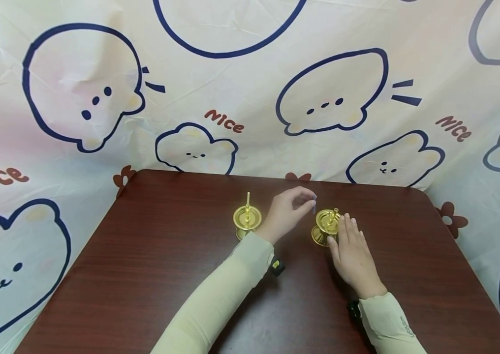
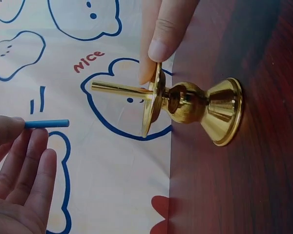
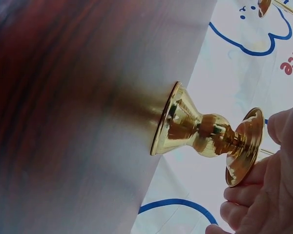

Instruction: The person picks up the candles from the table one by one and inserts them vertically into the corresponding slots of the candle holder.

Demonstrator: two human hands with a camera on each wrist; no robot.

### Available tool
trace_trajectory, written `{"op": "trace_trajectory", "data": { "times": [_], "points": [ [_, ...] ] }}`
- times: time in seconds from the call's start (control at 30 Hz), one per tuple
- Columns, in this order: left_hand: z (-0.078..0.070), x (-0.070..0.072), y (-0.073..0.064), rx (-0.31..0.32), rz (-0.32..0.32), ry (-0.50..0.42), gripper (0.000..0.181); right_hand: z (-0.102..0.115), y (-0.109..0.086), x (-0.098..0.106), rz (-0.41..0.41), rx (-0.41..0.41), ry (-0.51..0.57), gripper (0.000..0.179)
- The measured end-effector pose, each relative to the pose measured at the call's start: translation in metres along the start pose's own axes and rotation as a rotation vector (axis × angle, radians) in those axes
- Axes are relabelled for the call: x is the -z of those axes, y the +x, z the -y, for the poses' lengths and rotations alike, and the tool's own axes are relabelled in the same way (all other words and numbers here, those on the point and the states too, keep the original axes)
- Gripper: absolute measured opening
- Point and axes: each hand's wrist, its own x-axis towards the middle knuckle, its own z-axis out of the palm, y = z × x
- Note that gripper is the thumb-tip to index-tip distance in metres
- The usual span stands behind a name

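Observation:
My left hand (image 1: 289, 209) pinches a short, thin blue stick (image 2: 48, 124) between thumb and fingertips. In the left wrist view the stick lies in line with the upright post of a brass candle holder (image 2: 185, 101), with a gap between them. This holder, the right one (image 1: 327, 222) in the head view, has a round dish over a flared foot that stands on the table. My right hand (image 1: 356, 253) is at the holder's right side, its fingers extended. In the right wrist view its fingertips are right at the dish rim (image 3: 245, 146).
A second brass holder (image 1: 247, 219) with a taller thin post stands left of my left hand, partly behind the wrist. Both stand on a dark brown wooden table (image 1: 166, 236). A cartoon-printed cloth (image 1: 259, 88) hangs behind the table.

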Motion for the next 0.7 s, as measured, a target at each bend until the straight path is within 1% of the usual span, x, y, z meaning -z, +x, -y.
{"op": "trace_trajectory", "data": {
  "times": [0.17,0.37,0.53,0.7],
  "points": [
    [-0.002,-0.004,0.003,-0.013,0.016,0.007,0.015,0.000,0.000,-0.001,-0.006,0.003,0.005,0.066],
    [-0.006,-0.006,0.008,-0.029,0.041,0.018,0.012,0.000,0.000,-0.001,-0.013,0.003,0.003,0.066],
    [-0.006,-0.008,0.013,-0.048,0.070,0.037,0.012,0.000,0.000,-0.001,-0.011,-0.001,0.004,0.067],
    [-0.006,-0.010,0.015,-0.051,0.088,0.051,0.012,0.000,0.000,-0.001,-0.008,-0.006,-0.001,0.067]
  ]
}}
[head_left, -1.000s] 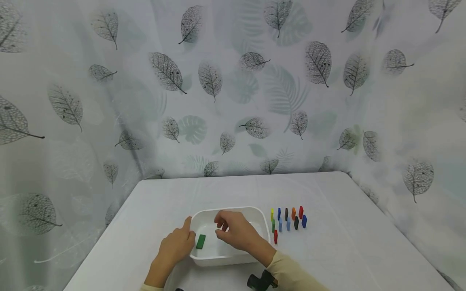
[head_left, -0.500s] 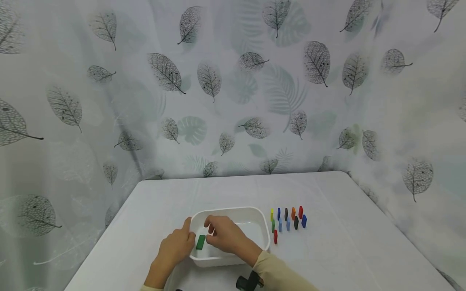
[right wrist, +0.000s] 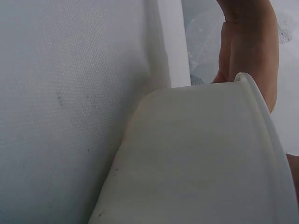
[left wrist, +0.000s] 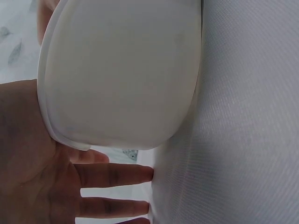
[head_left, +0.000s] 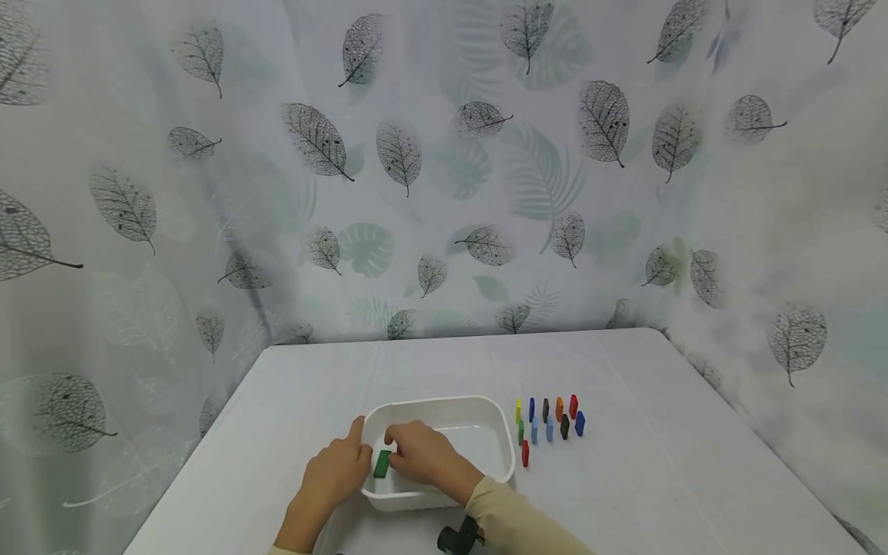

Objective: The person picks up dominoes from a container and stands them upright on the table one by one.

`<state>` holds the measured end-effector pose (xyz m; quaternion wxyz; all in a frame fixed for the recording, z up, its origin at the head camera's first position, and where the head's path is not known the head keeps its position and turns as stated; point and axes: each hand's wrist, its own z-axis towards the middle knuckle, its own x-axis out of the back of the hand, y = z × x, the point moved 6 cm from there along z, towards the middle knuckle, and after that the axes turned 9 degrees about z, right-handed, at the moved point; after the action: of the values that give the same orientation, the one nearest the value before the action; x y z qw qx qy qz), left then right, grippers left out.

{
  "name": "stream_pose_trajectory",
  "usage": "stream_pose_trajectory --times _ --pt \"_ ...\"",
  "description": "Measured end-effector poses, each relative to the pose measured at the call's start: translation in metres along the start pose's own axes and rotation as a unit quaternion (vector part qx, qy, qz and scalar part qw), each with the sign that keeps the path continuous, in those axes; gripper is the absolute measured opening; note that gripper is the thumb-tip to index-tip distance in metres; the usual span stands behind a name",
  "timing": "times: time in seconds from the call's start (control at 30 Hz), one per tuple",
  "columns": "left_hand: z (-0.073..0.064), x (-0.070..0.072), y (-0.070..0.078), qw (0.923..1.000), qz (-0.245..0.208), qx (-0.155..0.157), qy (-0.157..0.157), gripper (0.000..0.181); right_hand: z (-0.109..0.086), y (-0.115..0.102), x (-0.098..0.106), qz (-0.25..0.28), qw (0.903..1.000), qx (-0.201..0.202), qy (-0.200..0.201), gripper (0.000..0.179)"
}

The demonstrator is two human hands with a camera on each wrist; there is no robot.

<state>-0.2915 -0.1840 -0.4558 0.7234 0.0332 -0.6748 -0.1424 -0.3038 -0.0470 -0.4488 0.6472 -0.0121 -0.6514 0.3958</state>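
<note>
A small green domino-like block [head_left: 382, 464] lies flat in the left part of a white plastic tray [head_left: 505, 447]. My right hand [head_left: 425, 456] is over the tray with fingers bent, its thumb tip right beside the block's right edge and the index fingertip above its far end. In the right wrist view the tray's outer wall [right wrist: 205, 149] hides most of the fingers. My left hand [head_left: 336, 472] rests against the tray's left rim, the index finger stretched along it. The left wrist view shows this hand's other fingers [left wrist: 117, 175] straight, beside the tray's outer wall [left wrist: 121, 79].
To the right of the tray, several thin coloured blocks [head_left: 565, 426] stand upright in rows, with one red block [head_left: 525, 453] nearer the front. A white cloth covers the table [head_left: 659, 462]. Behind hangs a leaf-patterned curtain [head_left: 444, 193]. A black wrist device [head_left: 459, 536] is under the right forearm.
My right hand has moved left and slightly down inside the tray, up to the green block. The left hand stays at the rim, and the block has not moved.
</note>
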Motion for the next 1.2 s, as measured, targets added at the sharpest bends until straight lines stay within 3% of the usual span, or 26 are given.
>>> stream_pose_trajectory --times 0.33,0.77,1.2 --pt "0.001 -0.004 -0.002 1.0000 -0.008 -0.001 -0.002 0.054 0.006 0.008 -0.016 -0.018 0.9990 -0.033 -0.026 0.028" --pt "0.002 -0.004 -0.004 1.0000 -0.006 -0.002 -0.001 0.055 0.006 -0.003 -0.022 -0.084 0.9944 0.032 -0.056 0.013" --pt "0.001 -0.007 -0.006 0.9999 -0.013 0.000 0.000 0.056 0.003 -0.004 -0.020 -0.108 0.9924 0.013 -0.058 0.027"
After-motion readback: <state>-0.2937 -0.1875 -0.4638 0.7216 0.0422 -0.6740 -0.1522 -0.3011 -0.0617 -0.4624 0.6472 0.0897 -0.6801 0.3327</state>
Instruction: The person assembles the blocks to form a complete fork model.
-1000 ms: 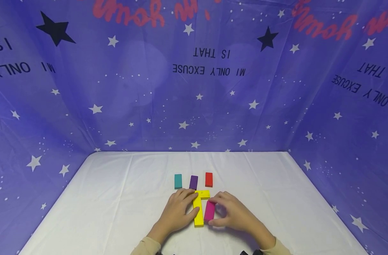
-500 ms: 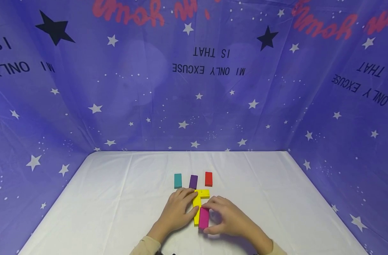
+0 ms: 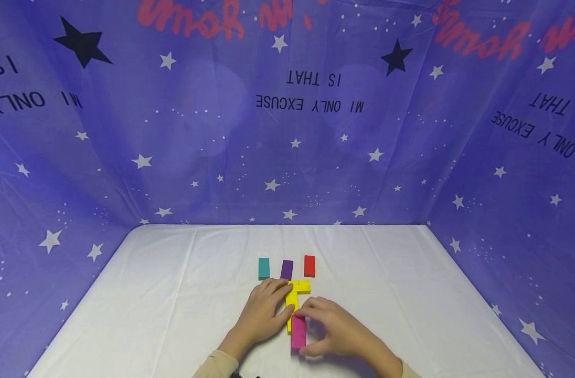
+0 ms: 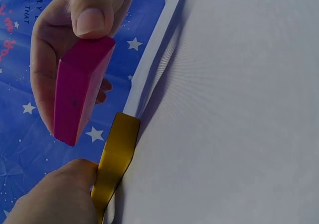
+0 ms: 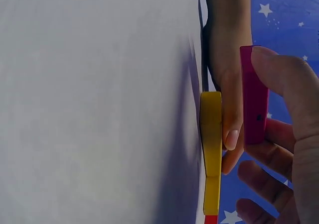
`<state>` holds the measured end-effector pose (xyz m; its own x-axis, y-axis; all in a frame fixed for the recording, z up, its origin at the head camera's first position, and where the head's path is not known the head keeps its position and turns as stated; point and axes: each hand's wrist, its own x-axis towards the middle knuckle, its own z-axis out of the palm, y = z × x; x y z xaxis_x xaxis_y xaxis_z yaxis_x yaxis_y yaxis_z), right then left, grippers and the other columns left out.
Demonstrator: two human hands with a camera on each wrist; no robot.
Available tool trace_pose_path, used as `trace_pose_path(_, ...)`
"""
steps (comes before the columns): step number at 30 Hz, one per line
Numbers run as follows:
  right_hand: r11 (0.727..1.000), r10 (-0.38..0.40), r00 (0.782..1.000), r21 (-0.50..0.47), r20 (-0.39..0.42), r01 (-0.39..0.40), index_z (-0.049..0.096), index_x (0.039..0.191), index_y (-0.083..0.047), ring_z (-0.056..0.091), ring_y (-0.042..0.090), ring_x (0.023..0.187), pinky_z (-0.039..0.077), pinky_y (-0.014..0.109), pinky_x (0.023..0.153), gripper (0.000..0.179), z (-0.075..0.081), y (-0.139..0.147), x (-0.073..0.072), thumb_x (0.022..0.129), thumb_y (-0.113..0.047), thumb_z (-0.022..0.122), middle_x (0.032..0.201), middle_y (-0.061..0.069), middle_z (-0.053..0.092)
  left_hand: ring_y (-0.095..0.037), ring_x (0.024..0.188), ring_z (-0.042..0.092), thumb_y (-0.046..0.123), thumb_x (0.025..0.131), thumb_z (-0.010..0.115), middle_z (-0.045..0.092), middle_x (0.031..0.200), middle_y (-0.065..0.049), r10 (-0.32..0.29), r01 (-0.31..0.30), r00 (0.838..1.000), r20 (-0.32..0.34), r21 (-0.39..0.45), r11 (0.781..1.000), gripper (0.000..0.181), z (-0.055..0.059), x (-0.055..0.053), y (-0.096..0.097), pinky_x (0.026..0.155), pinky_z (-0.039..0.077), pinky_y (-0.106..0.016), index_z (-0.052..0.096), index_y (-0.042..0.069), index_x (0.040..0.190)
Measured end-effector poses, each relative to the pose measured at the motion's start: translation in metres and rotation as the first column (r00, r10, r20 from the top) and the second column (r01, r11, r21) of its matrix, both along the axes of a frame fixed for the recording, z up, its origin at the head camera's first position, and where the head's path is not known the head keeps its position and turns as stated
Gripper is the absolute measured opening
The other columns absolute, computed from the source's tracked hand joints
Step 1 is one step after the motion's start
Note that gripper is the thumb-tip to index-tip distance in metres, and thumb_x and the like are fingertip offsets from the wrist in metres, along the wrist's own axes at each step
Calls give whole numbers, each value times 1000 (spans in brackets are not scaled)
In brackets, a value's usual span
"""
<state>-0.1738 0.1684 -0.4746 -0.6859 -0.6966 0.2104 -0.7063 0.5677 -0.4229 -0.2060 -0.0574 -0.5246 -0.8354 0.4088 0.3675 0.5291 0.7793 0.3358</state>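
In the head view my right hand [image 3: 334,328] pinches a magenta block [image 3: 298,333] between thumb and fingers, near the table's front. Both wrist views show this block [image 4: 75,94] raised off the white cloth, apart from the yellow blocks [image 5: 211,134]. My left hand [image 3: 263,310] rests on a yellow strip [image 3: 291,300] that points toward me, thumb and fingertips on its surface. A yellow crosspiece [image 3: 302,286] lies across the strip's far end. The magenta block overlaps the strip's near part in the head view, and the left fingers hide some of its far end.
Beyond the hands, a teal block [image 3: 264,268], a purple block [image 3: 287,270] and a red block [image 3: 309,265] lie in a loose row on the white tablecloth [image 3: 174,294]. A purple star-print cloth [image 3: 287,168] surrounds the table at back and sides.
The right hand has carried the magenta block left and toward the front, from right of the yellow strip to over its near end. My left hand has stayed in place.
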Motion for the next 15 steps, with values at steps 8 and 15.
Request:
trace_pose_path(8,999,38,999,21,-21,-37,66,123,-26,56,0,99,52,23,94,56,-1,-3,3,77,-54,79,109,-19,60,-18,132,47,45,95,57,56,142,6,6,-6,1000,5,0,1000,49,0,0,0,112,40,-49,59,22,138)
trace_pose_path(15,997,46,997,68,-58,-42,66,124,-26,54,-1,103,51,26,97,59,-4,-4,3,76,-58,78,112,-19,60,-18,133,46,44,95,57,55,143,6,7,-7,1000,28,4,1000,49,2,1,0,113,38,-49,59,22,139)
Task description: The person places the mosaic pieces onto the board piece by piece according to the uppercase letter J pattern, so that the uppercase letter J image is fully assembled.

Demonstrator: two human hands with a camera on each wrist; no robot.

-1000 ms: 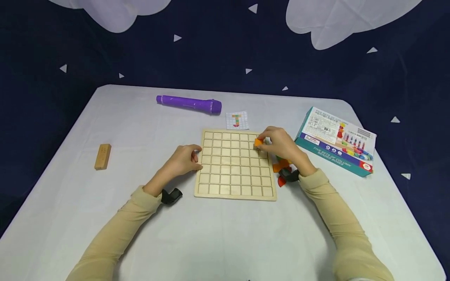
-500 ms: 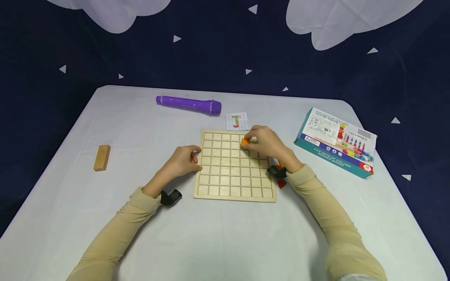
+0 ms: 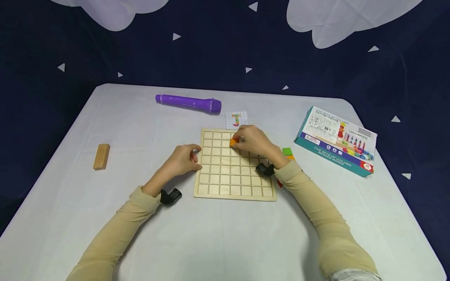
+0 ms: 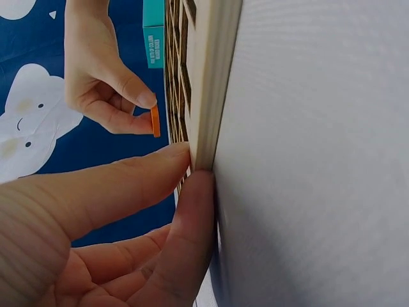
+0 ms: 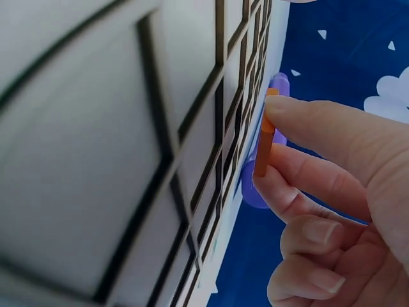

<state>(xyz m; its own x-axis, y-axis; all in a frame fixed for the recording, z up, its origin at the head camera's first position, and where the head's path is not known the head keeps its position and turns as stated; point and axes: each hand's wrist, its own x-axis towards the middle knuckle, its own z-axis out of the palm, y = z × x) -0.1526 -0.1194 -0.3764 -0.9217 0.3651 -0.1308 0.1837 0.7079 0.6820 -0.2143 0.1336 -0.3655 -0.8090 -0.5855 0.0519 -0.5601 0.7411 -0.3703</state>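
Note:
My right hand (image 3: pixel 254 139) pinches a flat orange tile (image 3: pixel 233 143) between thumb and fingers over the back rows of a wooden grid board (image 3: pixel 225 169). In the right wrist view the orange tile (image 5: pixel 263 153) stands on edge, close to the grid, with the other fingers curled below. At the board's left side, my left hand (image 3: pixel 183 159) touches the rim with thumb and forefinger held apart. The left wrist view shows that thumb (image 4: pixel 166 160) and forefinger right against the board's edge (image 4: pixel 217 83).
Behind the board lie a card (image 3: pixel 232 119) with a coloured pattern on a grid and a purple toy microphone (image 3: pixel 190 103). Green (image 3: pixel 287 151) and other coloured tiles lie partly hidden under the right forearm. A teal-sided box (image 3: pixel 335 140) sits right, a wooden block (image 3: pixel 102 157) left.
My right hand has carried the orange tile leftward along the back rows, from near the right edge to about the middle. The left hand stays at the rim.

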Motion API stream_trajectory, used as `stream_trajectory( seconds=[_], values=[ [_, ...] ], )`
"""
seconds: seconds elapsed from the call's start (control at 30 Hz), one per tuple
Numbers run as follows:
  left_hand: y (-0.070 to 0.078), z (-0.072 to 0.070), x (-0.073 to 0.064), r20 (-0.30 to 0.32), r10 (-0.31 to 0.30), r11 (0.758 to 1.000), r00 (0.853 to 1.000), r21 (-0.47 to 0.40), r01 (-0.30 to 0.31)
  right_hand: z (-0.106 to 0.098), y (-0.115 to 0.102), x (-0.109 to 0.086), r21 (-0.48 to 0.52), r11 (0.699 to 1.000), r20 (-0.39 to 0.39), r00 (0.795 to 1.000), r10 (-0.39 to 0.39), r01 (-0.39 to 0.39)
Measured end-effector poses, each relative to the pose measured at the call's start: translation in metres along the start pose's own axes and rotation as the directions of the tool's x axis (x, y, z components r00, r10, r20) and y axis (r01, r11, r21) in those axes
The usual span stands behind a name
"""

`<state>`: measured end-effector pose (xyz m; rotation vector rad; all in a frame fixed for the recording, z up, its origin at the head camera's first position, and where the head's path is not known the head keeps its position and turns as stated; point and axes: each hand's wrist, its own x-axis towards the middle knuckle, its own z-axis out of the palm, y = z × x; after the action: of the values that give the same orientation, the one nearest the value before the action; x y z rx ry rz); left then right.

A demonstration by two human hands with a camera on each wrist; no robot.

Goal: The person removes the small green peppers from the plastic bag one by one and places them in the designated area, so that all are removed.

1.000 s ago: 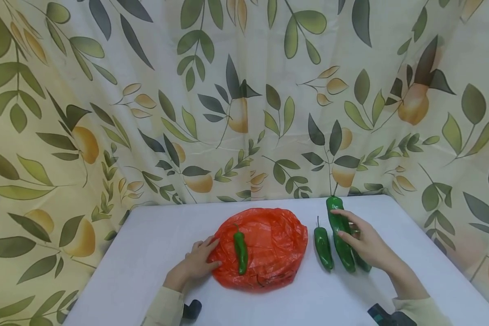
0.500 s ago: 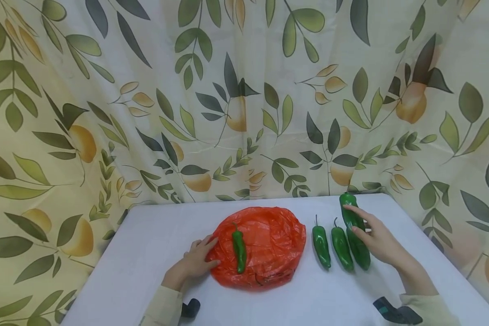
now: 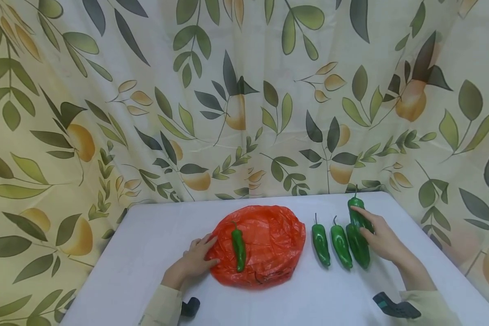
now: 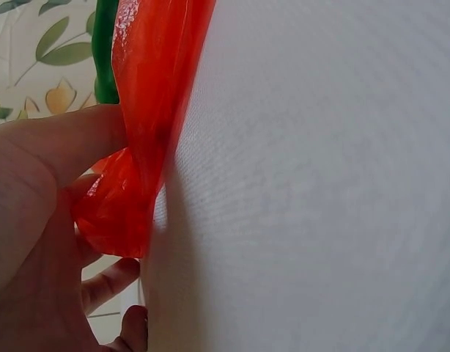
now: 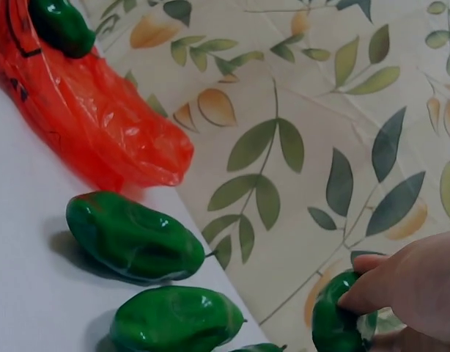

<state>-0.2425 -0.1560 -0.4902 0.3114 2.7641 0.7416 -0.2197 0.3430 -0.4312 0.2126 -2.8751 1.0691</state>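
Observation:
Near the table's far right, my right hand (image 3: 381, 235) grips a green pepper (image 3: 353, 202) between thumb and fingers. That pepper (image 5: 331, 317) also shows in the right wrist view, partly covered by the fingers. Below it lies another green pepper (image 3: 358, 246), overlapping it in the head view. To its left, a second pepper (image 3: 341, 247) and a third pepper (image 3: 320, 245) lie side by side. My left hand (image 3: 193, 260) rests against the left edge of a crumpled red plastic bag (image 3: 275, 235), fingers spread. On top of the bag lies a slimmer green pepper (image 3: 238, 251).
A white-covered table (image 3: 146, 240) carries everything. Behind it hangs a curtain (image 3: 248, 99) printed with leaves and fruit. A dark wrist strap piece (image 3: 396, 307) sits at the right cuff, and another dark piece (image 3: 190, 308) at the left.
My right hand has moved the gripped pepper rightward, uncovering the peppers underneath. The left hand, the bag and the pepper on it stay in place; the view shifts slightly.

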Motion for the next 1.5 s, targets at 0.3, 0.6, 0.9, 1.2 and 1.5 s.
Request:
stream_trajectory(
  seconds=[0.3,0.6,0.9,1.2,1.5],
  values=[
    [-0.004,0.003,0.002,0.004,-0.006,1.000,1.000,-0.007,0.006,-0.006,0.020,-0.001,-0.022,0.995,0.058,0.993,0.100,-0.099],
    [-0.004,0.002,0.003,-0.007,0.000,1.000,1.000,0.006,0.000,-0.013,0.043,-0.003,-0.094,0.990,0.034,0.994,0.104,-0.100],
    [-0.004,0.004,0.003,-0.005,-0.006,1.000,1.000,-0.002,0.006,-0.008,0.063,-0.006,-0.179,0.980,0.053,0.994,0.100,-0.089],
    [-0.003,0.004,0.003,-0.006,0.003,1.000,1.000,-0.002,-0.003,-0.007,0.064,-0.008,-0.217,0.973,0.117,0.988,0.102,-0.075],
    [-0.002,0.003,0.002,-0.013,0.002,1.000,1.000,0.008,-0.002,-0.013,0.061,-0.010,-0.231,0.968,0.176,0.975,0.138,-0.096]
  ],
)
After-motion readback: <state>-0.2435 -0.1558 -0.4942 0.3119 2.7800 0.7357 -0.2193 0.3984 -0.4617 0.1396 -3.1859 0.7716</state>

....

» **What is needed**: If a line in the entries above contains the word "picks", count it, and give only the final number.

» **Completed task**: 2